Publication year2014
Publication title
australian and new zealand journal of public health
Resource typeJournals
Abstract Objectives: To explore the interaction of computed tomography (CT) use, dose and radiation risk of Australian Medicare‐funded CT scanning and the impact on cancer incidence and mortality. Methods: This retrospective cohort study used records of Medicare subsidised CT scans in Australia (2006/07 to 2011/12) and Australian CT dosimetry. The annual number, rate and adjusted likelihood of CT were determined for gender, age and examination type. Incident cancer and cancer‐related mortality attributable to CT in Australia were estimated using lifetime attributable risk coefficients, dosimetry and scan numbers.

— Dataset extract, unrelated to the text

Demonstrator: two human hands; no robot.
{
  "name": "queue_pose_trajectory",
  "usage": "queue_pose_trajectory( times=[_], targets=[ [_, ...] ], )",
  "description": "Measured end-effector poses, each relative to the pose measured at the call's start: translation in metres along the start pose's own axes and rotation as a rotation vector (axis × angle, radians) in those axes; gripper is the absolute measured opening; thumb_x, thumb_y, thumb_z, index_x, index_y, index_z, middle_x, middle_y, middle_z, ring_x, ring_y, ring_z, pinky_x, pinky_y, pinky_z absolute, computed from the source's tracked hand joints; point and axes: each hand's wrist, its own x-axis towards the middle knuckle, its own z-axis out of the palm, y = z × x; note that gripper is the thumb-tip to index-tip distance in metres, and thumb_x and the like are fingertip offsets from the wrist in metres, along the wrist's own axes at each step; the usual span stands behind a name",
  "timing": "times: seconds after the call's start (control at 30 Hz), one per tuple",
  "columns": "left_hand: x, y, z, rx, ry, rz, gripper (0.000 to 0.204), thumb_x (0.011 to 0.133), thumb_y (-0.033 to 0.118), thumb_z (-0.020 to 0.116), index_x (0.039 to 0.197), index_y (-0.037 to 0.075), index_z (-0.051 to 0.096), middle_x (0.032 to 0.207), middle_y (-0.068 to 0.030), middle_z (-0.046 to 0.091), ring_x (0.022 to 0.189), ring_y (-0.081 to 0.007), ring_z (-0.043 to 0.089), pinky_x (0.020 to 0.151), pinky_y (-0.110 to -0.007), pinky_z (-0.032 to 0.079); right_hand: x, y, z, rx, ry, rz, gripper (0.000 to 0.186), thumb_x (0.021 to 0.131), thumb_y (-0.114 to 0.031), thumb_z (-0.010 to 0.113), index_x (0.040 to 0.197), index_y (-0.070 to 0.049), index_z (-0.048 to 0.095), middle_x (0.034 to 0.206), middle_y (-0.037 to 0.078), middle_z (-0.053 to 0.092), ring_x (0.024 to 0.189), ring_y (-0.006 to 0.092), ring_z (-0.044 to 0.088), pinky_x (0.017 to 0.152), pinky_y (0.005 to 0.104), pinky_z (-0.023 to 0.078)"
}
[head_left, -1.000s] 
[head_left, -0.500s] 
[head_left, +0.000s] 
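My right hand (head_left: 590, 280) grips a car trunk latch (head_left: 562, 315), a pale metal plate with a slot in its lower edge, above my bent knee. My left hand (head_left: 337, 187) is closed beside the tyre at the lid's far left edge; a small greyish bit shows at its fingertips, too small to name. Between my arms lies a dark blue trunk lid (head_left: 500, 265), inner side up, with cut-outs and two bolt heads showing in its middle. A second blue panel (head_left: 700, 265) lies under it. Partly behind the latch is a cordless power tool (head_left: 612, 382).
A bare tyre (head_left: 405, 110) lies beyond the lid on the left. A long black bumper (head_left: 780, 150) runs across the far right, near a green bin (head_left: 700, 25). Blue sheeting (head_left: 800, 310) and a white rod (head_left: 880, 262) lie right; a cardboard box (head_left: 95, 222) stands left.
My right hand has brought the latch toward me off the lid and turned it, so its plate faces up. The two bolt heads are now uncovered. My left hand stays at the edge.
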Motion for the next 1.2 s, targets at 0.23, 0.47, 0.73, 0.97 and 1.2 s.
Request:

Results: The number of CT scans increased by 36% from 2006/07 to 2011/12. Only patients aged 0–4 years did not present an increase in CT scanning rates. Females were 11% more likely to be scanned than males. Head, abdomen/pelvis and spine CT scans were the most likely areas scanned. Females were attributed 61% of both incident cancers and cancer‐related mortality from 55% of scans performed. Patients aged 15–44 years were attributed 37% of incident cancers and 30% of cancer‐related mortality from 26% of CT scans. Conclusions: CT in Australia is increasing, including in groups at higher risk from ionising radiation. This presents a complex set of risk/benefit considerations for clinicians and policy makers.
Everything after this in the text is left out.